● Requirement: Determine how many lines in the entries below include the word "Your", and reply with that number alone.

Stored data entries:
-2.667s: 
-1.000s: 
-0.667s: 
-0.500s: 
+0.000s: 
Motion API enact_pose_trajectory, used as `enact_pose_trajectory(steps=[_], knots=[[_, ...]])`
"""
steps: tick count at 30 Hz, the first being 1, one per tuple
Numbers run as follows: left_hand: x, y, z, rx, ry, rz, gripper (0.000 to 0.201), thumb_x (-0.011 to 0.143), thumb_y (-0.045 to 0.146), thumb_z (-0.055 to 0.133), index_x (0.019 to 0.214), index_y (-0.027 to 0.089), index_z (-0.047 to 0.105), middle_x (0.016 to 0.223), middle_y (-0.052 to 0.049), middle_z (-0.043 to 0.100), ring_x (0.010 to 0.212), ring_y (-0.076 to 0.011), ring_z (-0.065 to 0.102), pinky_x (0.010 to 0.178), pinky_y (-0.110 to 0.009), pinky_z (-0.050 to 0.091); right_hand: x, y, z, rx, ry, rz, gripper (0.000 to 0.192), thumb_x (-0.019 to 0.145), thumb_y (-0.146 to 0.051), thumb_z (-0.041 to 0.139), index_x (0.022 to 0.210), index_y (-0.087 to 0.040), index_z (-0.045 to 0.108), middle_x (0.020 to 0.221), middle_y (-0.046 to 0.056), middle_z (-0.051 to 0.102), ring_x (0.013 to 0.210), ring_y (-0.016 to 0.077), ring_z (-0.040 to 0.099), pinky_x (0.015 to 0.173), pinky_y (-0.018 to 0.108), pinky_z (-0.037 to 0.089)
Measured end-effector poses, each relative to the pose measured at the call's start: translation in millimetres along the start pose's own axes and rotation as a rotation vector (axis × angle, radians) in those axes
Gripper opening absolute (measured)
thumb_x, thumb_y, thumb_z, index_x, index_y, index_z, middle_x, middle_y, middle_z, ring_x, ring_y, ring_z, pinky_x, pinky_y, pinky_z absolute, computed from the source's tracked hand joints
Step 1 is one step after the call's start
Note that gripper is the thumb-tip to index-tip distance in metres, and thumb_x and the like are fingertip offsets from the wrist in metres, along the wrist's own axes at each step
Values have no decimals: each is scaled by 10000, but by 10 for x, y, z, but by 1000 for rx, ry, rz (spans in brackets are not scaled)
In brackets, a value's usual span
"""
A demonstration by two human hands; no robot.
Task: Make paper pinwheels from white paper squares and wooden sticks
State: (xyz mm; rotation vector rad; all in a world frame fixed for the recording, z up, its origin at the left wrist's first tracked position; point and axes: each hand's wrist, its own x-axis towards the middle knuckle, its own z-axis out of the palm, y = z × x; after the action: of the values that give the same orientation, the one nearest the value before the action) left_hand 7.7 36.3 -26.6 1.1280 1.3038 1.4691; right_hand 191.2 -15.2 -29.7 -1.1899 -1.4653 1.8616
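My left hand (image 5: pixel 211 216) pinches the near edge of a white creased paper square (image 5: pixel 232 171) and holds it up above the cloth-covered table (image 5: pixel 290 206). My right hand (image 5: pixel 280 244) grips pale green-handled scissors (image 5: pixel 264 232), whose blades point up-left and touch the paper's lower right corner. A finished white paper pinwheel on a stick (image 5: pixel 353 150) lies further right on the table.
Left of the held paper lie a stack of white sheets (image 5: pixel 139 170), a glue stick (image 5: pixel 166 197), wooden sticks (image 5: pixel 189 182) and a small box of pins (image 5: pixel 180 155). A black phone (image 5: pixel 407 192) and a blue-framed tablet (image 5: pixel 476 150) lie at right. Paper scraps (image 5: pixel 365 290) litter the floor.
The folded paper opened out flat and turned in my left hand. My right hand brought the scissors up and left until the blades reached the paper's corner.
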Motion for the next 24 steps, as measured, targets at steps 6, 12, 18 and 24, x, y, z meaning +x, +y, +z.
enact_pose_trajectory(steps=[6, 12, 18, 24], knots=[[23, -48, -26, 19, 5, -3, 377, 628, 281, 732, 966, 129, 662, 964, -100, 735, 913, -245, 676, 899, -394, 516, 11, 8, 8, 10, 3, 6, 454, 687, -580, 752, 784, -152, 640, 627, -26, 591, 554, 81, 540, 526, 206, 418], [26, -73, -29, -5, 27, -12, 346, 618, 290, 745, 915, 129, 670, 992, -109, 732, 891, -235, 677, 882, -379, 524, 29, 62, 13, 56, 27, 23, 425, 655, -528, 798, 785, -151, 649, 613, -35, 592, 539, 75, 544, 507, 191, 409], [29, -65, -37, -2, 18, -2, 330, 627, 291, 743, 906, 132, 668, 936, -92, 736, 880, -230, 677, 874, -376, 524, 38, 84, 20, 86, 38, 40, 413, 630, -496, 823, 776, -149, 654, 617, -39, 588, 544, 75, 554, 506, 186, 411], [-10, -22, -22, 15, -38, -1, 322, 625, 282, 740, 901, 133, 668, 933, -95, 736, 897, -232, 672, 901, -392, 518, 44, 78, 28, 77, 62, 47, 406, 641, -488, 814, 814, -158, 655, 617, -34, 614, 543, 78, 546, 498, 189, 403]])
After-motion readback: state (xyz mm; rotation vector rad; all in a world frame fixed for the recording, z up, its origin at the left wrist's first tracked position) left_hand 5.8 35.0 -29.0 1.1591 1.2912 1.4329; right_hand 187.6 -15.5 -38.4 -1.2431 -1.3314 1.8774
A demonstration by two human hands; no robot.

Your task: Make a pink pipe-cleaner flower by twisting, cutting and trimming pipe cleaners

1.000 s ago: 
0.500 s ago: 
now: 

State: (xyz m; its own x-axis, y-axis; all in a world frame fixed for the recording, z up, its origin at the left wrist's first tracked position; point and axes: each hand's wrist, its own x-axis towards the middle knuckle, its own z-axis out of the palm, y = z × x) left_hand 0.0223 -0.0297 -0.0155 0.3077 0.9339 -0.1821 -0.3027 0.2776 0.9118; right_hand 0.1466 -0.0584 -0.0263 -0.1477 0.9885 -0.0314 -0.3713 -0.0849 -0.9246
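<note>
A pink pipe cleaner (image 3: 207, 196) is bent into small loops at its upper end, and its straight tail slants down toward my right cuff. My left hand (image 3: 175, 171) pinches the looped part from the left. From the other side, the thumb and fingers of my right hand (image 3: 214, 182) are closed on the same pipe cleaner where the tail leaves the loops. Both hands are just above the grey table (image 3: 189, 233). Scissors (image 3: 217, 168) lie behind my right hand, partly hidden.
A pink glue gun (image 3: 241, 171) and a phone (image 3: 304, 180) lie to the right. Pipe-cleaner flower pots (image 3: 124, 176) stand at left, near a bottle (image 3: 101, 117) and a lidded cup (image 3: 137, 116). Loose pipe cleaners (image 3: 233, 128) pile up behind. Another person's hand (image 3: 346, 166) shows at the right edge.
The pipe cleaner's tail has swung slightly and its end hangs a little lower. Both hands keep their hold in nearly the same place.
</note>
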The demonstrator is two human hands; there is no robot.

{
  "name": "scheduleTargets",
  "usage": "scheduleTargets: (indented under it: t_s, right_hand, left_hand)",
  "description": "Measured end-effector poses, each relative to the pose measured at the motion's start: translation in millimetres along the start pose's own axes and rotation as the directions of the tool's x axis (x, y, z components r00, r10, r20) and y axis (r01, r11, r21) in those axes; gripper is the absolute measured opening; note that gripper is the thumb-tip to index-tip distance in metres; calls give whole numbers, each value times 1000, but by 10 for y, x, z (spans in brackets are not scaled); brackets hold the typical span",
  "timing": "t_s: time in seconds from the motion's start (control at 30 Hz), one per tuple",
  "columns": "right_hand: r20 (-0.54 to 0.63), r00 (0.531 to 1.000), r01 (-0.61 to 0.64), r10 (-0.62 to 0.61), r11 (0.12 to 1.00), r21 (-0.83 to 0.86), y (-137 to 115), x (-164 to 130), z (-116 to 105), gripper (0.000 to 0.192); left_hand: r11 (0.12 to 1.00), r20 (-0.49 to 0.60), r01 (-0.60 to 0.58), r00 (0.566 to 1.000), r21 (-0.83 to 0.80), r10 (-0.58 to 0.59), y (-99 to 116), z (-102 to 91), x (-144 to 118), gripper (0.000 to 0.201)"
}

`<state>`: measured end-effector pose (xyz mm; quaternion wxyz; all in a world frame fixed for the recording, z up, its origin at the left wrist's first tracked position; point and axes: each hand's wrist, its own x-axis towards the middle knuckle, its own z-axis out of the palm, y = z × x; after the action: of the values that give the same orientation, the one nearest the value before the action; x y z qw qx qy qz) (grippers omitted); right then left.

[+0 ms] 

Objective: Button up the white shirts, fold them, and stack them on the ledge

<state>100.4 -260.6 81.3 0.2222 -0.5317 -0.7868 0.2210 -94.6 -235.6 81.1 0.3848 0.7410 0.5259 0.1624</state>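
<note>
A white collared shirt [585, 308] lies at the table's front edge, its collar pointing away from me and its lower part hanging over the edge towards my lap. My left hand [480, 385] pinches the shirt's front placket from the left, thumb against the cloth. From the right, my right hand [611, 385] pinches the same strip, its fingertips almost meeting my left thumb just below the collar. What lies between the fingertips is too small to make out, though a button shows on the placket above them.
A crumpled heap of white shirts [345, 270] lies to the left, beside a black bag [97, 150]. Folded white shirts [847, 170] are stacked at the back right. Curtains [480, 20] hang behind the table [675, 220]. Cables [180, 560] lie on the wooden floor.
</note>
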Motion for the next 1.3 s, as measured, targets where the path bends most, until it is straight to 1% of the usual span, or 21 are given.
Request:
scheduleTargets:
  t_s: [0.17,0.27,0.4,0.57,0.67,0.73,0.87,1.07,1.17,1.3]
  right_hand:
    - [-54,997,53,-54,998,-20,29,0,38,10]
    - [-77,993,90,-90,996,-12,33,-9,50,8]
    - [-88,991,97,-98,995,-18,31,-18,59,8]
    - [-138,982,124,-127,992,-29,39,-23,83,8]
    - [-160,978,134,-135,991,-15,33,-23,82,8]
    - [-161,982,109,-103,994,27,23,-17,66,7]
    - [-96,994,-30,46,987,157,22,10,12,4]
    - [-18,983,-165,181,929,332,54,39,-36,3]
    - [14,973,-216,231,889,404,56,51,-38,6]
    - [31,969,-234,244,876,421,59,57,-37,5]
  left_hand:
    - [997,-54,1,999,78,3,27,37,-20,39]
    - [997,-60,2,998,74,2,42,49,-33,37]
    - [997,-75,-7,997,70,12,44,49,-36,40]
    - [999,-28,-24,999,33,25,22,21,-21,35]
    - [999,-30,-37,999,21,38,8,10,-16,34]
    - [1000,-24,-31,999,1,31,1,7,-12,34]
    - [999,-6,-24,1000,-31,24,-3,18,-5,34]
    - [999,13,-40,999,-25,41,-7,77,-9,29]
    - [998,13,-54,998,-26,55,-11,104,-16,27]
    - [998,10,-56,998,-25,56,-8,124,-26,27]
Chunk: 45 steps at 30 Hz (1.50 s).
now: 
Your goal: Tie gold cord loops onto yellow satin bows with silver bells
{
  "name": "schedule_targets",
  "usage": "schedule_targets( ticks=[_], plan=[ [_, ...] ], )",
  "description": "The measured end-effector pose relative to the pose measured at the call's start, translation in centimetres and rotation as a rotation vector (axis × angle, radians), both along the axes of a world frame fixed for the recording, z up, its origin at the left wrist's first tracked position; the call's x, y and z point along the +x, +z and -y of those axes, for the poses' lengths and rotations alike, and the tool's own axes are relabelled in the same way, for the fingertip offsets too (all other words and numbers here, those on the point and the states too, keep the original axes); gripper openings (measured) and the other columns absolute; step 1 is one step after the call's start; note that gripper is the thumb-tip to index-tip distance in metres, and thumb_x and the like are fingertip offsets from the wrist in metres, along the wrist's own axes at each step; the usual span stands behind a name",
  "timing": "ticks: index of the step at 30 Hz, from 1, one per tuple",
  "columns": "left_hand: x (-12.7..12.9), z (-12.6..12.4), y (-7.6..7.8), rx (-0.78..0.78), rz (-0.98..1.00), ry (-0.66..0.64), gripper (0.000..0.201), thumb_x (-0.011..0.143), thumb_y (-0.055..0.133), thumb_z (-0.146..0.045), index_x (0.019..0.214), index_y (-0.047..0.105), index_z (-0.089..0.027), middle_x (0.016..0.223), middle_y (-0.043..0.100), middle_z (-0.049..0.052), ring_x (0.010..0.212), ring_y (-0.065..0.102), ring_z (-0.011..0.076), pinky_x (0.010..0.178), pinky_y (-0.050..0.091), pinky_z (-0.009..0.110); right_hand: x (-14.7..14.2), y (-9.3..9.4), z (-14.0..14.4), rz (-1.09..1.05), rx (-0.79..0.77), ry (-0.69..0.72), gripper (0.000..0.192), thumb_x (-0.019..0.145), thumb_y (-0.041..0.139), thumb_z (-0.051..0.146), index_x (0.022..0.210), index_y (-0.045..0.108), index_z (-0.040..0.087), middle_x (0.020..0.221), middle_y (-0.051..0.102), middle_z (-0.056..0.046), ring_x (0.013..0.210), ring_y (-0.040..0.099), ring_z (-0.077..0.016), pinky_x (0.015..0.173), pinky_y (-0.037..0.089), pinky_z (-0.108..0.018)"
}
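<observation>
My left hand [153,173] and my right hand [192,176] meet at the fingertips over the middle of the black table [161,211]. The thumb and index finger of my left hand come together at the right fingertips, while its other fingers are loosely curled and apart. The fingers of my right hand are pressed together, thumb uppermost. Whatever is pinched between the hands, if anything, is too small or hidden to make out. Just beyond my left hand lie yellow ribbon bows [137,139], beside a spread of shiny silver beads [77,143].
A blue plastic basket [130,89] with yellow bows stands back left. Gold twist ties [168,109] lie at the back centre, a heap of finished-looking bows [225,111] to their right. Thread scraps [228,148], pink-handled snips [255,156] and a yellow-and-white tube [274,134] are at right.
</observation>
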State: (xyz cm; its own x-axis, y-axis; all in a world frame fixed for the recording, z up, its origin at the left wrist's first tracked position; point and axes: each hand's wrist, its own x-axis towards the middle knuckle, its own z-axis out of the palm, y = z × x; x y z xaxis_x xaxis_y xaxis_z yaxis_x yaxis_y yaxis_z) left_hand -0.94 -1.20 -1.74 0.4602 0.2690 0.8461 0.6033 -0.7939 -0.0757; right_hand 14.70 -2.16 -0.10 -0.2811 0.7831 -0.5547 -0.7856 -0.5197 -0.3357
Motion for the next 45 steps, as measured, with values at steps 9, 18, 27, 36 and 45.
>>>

● Written reply: 2